» **Exercise requirements**: Return exactly the lines below, starting with the one that has "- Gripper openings" and going on through the one that has "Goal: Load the".

[Data records]
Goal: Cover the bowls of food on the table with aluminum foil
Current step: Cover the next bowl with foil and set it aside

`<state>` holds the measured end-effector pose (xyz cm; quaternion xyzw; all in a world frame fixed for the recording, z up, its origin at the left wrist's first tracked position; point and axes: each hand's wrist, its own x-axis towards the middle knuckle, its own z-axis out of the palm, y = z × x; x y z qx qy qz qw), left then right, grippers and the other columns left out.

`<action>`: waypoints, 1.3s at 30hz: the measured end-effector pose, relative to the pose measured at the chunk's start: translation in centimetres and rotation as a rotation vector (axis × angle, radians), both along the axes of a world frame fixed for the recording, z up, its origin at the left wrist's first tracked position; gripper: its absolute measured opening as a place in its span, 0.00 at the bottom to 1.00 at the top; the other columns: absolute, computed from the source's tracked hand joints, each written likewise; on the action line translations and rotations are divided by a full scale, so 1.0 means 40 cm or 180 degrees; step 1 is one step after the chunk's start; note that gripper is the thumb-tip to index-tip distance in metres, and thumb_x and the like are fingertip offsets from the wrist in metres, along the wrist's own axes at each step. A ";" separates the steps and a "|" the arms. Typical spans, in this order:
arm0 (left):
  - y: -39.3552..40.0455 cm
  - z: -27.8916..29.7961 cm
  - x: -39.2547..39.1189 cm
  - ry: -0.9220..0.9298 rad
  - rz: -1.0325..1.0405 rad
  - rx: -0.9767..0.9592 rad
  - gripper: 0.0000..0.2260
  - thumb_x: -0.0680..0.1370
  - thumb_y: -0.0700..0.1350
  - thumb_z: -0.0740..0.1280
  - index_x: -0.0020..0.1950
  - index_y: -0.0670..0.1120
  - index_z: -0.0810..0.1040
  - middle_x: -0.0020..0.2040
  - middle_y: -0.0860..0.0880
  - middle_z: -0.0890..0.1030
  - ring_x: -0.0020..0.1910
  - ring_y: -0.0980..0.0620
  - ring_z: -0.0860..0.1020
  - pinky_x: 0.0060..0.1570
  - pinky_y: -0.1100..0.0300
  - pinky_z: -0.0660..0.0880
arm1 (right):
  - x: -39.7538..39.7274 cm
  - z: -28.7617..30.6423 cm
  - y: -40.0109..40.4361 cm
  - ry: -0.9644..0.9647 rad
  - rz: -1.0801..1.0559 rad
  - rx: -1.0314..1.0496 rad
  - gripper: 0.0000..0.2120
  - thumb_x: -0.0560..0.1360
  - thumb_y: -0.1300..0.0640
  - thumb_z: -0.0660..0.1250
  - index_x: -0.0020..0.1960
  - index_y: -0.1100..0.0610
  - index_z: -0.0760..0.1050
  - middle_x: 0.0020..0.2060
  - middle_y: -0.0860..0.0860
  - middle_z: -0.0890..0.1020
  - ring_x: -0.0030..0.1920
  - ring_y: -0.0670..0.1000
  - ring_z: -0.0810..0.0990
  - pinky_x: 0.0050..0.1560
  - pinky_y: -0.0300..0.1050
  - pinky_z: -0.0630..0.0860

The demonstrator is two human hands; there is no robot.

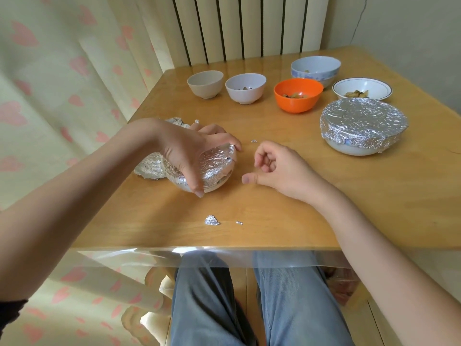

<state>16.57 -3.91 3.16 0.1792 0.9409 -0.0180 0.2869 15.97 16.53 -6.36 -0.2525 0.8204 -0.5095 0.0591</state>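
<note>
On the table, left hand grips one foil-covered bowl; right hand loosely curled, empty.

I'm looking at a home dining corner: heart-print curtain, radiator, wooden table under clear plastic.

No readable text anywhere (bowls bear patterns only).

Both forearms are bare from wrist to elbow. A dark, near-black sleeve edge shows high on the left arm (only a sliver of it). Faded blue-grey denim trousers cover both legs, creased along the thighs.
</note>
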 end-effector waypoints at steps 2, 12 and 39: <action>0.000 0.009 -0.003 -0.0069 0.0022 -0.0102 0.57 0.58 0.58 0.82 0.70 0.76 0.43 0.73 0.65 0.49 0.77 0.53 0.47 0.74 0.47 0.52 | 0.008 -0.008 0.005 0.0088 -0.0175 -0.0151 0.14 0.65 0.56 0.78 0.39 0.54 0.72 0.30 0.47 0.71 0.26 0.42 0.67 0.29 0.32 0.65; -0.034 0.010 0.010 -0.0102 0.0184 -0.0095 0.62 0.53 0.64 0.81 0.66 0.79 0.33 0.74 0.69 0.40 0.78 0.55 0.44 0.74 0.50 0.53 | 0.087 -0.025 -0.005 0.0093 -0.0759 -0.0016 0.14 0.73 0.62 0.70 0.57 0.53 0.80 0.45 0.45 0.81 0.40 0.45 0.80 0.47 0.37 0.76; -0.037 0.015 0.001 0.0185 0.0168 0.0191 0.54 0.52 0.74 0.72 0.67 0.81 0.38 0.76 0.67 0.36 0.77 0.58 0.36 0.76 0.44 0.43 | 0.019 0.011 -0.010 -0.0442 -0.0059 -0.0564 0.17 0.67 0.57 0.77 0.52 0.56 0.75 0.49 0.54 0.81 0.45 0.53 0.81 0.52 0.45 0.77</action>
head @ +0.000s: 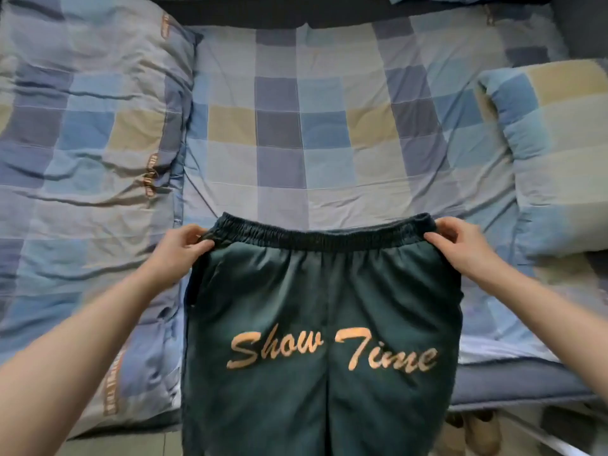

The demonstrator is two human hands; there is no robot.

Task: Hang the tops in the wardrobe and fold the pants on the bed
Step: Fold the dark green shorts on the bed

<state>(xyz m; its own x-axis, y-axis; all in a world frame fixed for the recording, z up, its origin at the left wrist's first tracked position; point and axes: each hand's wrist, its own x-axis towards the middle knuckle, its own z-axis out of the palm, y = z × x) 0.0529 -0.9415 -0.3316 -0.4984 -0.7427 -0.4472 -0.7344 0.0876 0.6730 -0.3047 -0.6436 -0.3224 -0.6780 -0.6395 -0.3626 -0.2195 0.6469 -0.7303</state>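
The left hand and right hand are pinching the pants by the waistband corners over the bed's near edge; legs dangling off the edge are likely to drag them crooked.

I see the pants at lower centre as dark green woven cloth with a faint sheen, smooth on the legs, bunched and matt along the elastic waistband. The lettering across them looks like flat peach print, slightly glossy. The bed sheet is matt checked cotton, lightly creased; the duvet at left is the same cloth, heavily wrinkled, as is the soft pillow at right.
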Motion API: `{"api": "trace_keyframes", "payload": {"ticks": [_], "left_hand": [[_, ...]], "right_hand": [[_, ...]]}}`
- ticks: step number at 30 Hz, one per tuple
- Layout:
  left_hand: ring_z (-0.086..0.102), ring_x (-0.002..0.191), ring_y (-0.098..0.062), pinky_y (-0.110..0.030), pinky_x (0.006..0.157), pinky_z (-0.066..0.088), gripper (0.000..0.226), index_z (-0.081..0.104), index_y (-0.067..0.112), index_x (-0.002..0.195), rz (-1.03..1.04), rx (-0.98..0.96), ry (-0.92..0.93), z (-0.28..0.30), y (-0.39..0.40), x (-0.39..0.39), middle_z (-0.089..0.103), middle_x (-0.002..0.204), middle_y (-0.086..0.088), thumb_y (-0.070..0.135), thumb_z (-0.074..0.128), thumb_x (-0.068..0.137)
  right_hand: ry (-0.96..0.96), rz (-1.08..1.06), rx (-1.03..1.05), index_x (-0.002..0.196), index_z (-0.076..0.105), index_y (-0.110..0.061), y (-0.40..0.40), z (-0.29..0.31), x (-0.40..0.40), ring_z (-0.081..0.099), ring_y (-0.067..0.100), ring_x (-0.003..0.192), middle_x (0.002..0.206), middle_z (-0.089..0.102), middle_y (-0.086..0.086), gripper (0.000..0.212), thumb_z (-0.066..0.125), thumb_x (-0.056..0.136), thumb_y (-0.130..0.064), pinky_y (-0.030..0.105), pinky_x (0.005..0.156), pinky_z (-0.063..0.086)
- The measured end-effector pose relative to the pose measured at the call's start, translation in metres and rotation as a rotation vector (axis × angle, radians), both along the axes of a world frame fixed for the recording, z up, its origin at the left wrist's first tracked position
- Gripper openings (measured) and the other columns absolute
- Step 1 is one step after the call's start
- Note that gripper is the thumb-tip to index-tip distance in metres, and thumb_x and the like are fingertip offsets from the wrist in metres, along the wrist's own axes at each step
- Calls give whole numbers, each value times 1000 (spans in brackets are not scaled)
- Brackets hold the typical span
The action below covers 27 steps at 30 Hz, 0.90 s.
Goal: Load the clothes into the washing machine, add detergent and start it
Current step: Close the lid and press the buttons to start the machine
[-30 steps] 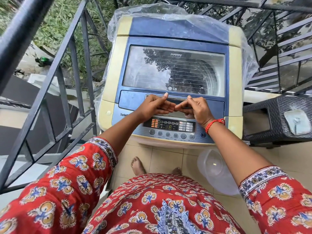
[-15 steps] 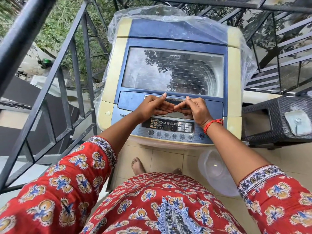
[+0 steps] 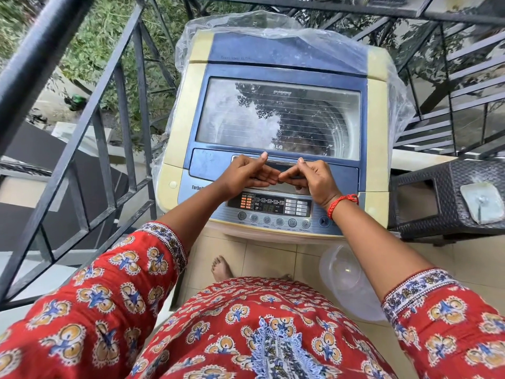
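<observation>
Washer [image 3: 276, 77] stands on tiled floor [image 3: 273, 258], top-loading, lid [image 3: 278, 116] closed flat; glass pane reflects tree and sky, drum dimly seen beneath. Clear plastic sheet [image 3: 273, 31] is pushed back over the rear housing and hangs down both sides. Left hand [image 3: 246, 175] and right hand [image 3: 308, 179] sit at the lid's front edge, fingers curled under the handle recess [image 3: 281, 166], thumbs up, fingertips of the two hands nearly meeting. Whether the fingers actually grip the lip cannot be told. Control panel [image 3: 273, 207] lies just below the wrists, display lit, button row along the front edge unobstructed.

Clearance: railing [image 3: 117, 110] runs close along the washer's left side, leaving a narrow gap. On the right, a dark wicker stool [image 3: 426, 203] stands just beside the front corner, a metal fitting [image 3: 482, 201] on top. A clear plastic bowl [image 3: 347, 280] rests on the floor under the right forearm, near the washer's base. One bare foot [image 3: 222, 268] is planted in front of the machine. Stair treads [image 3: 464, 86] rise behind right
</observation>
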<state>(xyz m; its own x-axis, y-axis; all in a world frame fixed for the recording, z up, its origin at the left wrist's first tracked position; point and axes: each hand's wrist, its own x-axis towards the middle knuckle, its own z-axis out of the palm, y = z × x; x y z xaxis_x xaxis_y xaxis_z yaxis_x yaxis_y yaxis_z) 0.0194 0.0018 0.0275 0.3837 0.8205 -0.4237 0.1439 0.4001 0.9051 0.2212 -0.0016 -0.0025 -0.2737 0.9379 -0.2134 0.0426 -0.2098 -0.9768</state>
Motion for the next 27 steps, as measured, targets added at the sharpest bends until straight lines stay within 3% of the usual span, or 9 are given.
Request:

» **Written response**:
- Gripper openings (measured) and the other columns absolute
- Step 1 is one step after the call's start
- Note that gripper is the thumb-tip to index-tip distance in metres, and thumb_x and the like are fingertip offsets from the wrist in metres, along the wrist's own axes at each step
- Calls give whole numbers, each value times 1000 (spans in brackets are not scaled)
- Brackets hold the typical span
The action below covers 27 steps at 30 Hz, 0.90 s.
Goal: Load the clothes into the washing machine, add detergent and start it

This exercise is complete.